I agree with you Jeff. I'm kind of intentionally splitting hairs here because it's another important angle in the debate, I think.
In racing, so much emphasis is put on gear/sails/weight/etc. that I think it gets kind of ridiculous - at least in the context of most all "amateur" racing out there. Granted, I can definitely see where these things can make a real difference in in-shore buoy racing, especially where the boats are pretty evenly matched and finishes are counted in seconds or less. Every item counts. AND, I can totally see your point about small increments adding up to huge numbers over time in an off-shore race. That 10 seconds per mile would add up to 5 hours in the Race to the Border we did.
But, the problem with this idea is exactly what you point out above - these things do matter, BUT good sailing is the key. Always. That's why a "hardcore racer" can look like a real idiot if he goes full bore on all the above, but continually loses because he's not very good at sailing.

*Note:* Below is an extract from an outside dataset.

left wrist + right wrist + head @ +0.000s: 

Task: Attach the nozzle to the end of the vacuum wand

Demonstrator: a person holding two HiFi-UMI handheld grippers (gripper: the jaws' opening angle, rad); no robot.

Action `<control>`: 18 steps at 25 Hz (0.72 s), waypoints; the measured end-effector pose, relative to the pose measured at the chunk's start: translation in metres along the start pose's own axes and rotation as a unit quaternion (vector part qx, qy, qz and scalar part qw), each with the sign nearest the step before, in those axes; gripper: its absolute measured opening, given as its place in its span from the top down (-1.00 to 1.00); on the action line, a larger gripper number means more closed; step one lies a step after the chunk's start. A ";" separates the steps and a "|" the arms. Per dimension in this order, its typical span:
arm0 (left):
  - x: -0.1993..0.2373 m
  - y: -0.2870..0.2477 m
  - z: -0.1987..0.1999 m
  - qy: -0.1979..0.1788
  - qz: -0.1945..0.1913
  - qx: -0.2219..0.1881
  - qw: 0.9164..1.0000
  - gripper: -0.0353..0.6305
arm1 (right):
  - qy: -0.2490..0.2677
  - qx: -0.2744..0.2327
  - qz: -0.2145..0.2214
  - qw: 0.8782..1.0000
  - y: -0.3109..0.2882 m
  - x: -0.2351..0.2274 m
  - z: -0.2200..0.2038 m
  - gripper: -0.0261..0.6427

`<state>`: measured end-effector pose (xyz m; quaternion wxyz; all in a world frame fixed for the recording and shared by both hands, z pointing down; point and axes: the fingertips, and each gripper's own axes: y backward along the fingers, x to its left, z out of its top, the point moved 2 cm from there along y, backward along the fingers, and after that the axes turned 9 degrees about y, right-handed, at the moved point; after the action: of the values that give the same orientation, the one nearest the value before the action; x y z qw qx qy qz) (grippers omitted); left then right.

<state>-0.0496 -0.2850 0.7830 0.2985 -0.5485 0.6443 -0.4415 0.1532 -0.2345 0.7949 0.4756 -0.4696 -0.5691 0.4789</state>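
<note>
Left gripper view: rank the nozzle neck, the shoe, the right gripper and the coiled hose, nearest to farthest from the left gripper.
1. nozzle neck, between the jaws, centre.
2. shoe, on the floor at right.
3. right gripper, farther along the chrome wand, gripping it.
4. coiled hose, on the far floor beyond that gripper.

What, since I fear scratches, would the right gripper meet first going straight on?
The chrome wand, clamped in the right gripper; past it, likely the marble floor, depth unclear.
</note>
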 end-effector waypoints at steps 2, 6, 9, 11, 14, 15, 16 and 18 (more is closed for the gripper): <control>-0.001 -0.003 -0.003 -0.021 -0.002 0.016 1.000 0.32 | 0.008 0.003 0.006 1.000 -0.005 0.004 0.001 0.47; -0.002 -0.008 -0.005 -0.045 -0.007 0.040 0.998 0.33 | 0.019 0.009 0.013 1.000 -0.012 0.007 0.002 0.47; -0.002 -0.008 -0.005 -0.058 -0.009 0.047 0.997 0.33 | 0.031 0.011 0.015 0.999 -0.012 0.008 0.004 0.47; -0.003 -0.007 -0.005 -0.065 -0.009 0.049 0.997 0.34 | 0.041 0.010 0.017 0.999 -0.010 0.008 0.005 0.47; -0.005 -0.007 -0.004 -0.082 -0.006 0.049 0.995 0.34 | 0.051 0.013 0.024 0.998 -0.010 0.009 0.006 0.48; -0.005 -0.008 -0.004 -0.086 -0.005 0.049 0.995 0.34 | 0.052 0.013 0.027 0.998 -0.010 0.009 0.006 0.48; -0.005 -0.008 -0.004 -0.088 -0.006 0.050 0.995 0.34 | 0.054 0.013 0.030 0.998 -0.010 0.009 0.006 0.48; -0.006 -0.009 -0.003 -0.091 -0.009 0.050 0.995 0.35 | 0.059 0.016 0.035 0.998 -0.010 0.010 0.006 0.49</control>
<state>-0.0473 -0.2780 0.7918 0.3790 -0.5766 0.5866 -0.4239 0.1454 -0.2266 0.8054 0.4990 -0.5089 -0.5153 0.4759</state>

I think the AC has been a great example of these kinds of differences. Is it the boat/rudders/foils that have Artemis on the ropes in every single race? Or is it their inability to really sail that boat? I think it's the latter.
So, yes, all this stuff is important. But not nearly as much as most racers think it is at the level they're racing.
The condensed version of what you're saying here, is and has been my philosophy:
Make good Indians, then
give them good arrows.
(crew proficiency before fancy gear)
Last year, we spent one series in the non-spin division, stalled out in 3-5kts of breeze, but the crew got proficient with the white sails.
Next, I bought a crappy spinnaker for $150 and entered us in PHRF C.
The crew got pretty proficient with it. Never a shrimp, never an hourglass or a forestay wrap. We needed to get better at gybing though.
Now, I have a better spinnaker, a kevlar 155% genoa, and a high-tech jib halyard that zzgta made for me.
As my Indians get to be better hunters, I buy them better arrows.
Next year, I hope to improve the quality of the boat's bottom.